Боль хлынула в его тело, но он знал, что так будет, был готов к этому. Он уже отложил себе любимую мысль, приготовился, как он будет ее думать, и приготовился терпеть боль. Может быть, операция прошла не так уж плохо, подумал Татарников. Важна не сама операция, а то, что она дает возможность терпеть.
Помнится, Сталин поднял тост за долготерпение русского народа, это было сразу после войны. Свободомыслящие люди усмотрели в тосте цинизм - терпение русских было выгодно прежде всего самому Сталину. Интеллигенты говорили, что бессовестно тирану превозносить терпение рабов. Однако сегодня Татарников иначе оценил реплику Кобы. Он подумал, что это самый большой комплимент, который можно сделать народу. Вот и евреи, думал Татарников, умеют терпеть, потому и выжили. Вот и Китай, который умеет терпеть и ждать, перетерпел века, выждал свое время и поднялся во весь рост. Афганцы терпеливые - их убивают двести лет подряд без перерыва, но они умеют терпеть. Гибнут нетерпеливые; бурливые народы и пассионарные этносы обречены. А ведь есть теории, полагающие, что этнос проявляет себя именно в пассионарности; какая чепуха, пассионарные особи как раз не умеют терпеть. Где она, былая пассионарность монголов? Терпеть и думать одну долгую мысль - так только продержимся.
Россия представилась ему безмерно долгим снежным белым полем - простертая в никуда, в безбрежность, белая равнина, и в снегу замерзают люди. Они вкопаны в снег по грудь, холод сковывает их тела, им холодно - вот так же, как холодно ему сейчас. Они далеко друг от друга, их закопали в снег поодиночке, им не дотянуться друг до друга, не подать руки. Каждый замерзает в одиночку, и каждый должен терпеть в одиночку. Им бы доползти по снегу до соседа, согреться подле другого человека, вдвоем терпеть легче. Иногда находится отчаянный человек, и он ползет по ледяной степи - ищет другого замерзшего.
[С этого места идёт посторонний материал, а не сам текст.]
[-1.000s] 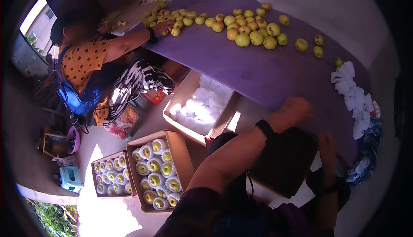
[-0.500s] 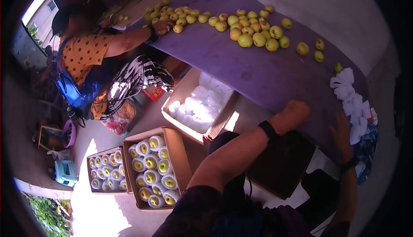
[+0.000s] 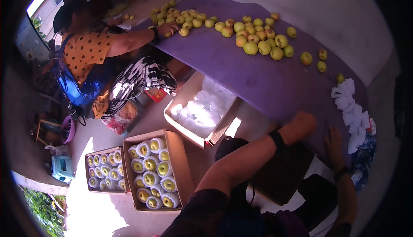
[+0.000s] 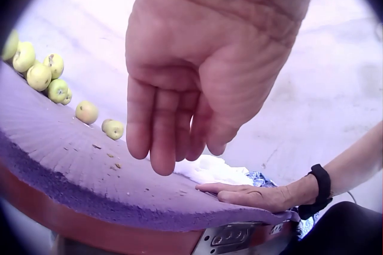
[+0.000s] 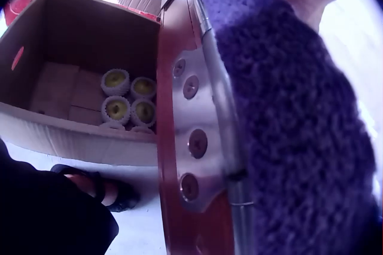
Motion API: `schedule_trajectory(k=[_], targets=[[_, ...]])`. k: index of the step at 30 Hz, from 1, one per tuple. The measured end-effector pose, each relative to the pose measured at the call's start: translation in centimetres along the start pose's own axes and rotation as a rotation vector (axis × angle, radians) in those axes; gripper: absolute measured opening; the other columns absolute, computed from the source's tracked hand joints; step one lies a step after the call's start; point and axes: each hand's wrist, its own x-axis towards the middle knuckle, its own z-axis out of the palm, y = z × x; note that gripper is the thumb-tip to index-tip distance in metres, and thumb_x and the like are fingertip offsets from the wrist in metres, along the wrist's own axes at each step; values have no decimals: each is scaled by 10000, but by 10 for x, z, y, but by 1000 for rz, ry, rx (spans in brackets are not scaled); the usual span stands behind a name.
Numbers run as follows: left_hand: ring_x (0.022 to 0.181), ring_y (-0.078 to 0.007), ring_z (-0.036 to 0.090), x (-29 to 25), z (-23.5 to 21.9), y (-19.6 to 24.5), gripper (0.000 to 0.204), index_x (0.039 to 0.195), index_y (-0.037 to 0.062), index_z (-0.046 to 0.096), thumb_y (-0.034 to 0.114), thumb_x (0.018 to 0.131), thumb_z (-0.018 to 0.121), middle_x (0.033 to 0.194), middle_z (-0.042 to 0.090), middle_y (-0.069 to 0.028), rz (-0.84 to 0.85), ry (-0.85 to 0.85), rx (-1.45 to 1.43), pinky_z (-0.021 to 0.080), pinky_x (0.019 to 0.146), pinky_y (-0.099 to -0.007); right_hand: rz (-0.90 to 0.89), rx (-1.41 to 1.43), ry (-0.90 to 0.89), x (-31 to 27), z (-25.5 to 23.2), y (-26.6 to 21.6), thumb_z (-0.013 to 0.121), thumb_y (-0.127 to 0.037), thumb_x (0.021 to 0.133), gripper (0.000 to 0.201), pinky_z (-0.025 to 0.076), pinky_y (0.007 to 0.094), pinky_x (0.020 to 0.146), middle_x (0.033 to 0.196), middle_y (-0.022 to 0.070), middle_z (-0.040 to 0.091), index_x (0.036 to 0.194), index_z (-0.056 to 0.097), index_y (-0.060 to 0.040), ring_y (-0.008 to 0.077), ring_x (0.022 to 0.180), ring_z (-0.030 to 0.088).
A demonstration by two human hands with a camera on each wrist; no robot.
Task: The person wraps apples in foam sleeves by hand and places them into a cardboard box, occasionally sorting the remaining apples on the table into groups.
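Note:
My left hand [image 3: 302, 126] hovers at the near edge of the purple-covered table [image 3: 275, 82], its fingers [image 4: 163, 129] hanging loosely bent with nothing between them. Flat on the tabletop, close to the same edge, rests my right hand [image 4: 257, 197], fingers extended. White foam fruit nets [image 3: 350, 103] lie in a heap just beyond the right hand. Below the table edge stands an open cardboard box [image 5: 54, 117]; in the right wrist view it holds several apples [image 5: 116, 109] in foam nets. Only part of the right hand shows at the top of that view.
Loose yellow-green apples [image 3: 251, 47] spread along the table's far side. Boxes of netted apples [image 3: 150, 179] and a box of foam nets [image 3: 200, 108] stand on the floor to the left. Another person [image 3: 86, 60] sits at the table's left end, one hand at the apples.
My right hand has moved from beside the dark box, where it looked curled, up onto the tabletop and now lies flat. My left hand has shifted slightly right and nearer.

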Motion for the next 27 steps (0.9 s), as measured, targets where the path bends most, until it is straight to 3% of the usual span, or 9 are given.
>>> schedule_trajectory(k=[2,6,9,12,14,17,19,23,27], targets=[[651,-207,650,-5,3,0,79,647,148,655,146,714,613,667,628,-71,22,155,49,460,526,-353,1,101,-15,3,-6,-10,477,-282,950,569,150,480,1127,1486,256,238,1440,302,-51,397,1394,185],[611,-232,640,0,5,-1,95,659,128,655,129,737,601,677,618,-81,3,181,-21,501,539,-333,25,157,-30,5,-12,-16,472,-300,949,584,146,490,1126,1492,254,225,1451,285,-67,397,1396,178],[708,-233,649,-4,16,-5,68,731,111,664,127,741,599,779,636,-108,-70,146,-113,508,604,-343,37,93,-46,14,6,7,489,-324,929,620,141,497,1127,1489,262,224,1457,278,-77,409,1394,176],[790,-263,648,-15,17,-3,98,788,85,679,109,730,604,885,645,-128,-149,362,-6,505,666,-402,20,72,-132,15,11,21,507,-333,908,656,142,494,1129,1485,272,225,1461,268,-74,420,1392,171],[869,-293,628,-17,13,0,145,860,85,687,124,756,594,944,634,-138,-173,110,-88,496,720,-436,48,80,-161,9,2,19,521,-334,892,680,149,494,1127,1477,280,232,1465,259,-81,429,1385,183],[936,-302,611,-23,-4,-9,187,935,112,692,146,785,586,944,643,-124,-66,-2,-206,482,772,-436,18,4,-217,13,2,23,511,-328,900,667,147,507,1122,1478,277,235,1460,259,-70,433,1381,193],[1068,-333,547,-26,-16,-13,326,1101,149,658,202,779,643,1079,602,-158,-87,-186,-246,462,877,-444,-1,57,-175,3,-15,1,505,-329,903,659,146,514,1119,1474,283,236,1454,265,-58,437,1377,199],[1095,-349,526,-27,-37,-9,401,1151,157,631,227,760,688,1138,567,-163,-156,-251,-316,451,916,-450,-116,-125,-163,-3,-19,-5,470,-357,923,649,143,529,1111,1466,297,236,1442,264,-27,444,1376,191],[1089,-365,523,-30,-28,-12,376,1104,126,637,225,746,701,1133,566,-161,-86,-176,-343,453,910,-455,23,29,-151,-1,-10,-7,453,-410,929,672,133,540,1106,1469,303,222,1455,248,-46,442,1386,155]])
Так появлялись русские общины, просто потому, что тепло в белой степи легче хранить, если прижмешься к товарищу. И боль терпеть легче вместе. И люди ползут друг к другу по снегу. Но им не дают, никогда не давали встретиться - гнали обратно; каждого - в свою нору, в свою ледяную могилу; им говорили, что община тормозит индивидуальное развитие личности, препятствует прогрессу; говорили, что следует терпеть и замерзать в одиночку. И так мы стоим по грудь в снегу и терпим. И замерзаем.
Я бы хотел простоять как можно дольше, подумал он. Здесь надо показать, что ты умеешь мерзнуть и можешь терпеть очень долго. Кому показать, подумал он, кому показать? Я здесь один, и никто не видит, что я еще терплю. Мы вкопаны в снег поодиночке. Это неважно, подумал он. Кто-то всегда найдется. Найдется один, который доползет по снегу и согреется около тебя. В наших широтах терпение - это главное. Ничего, я еще потерплю.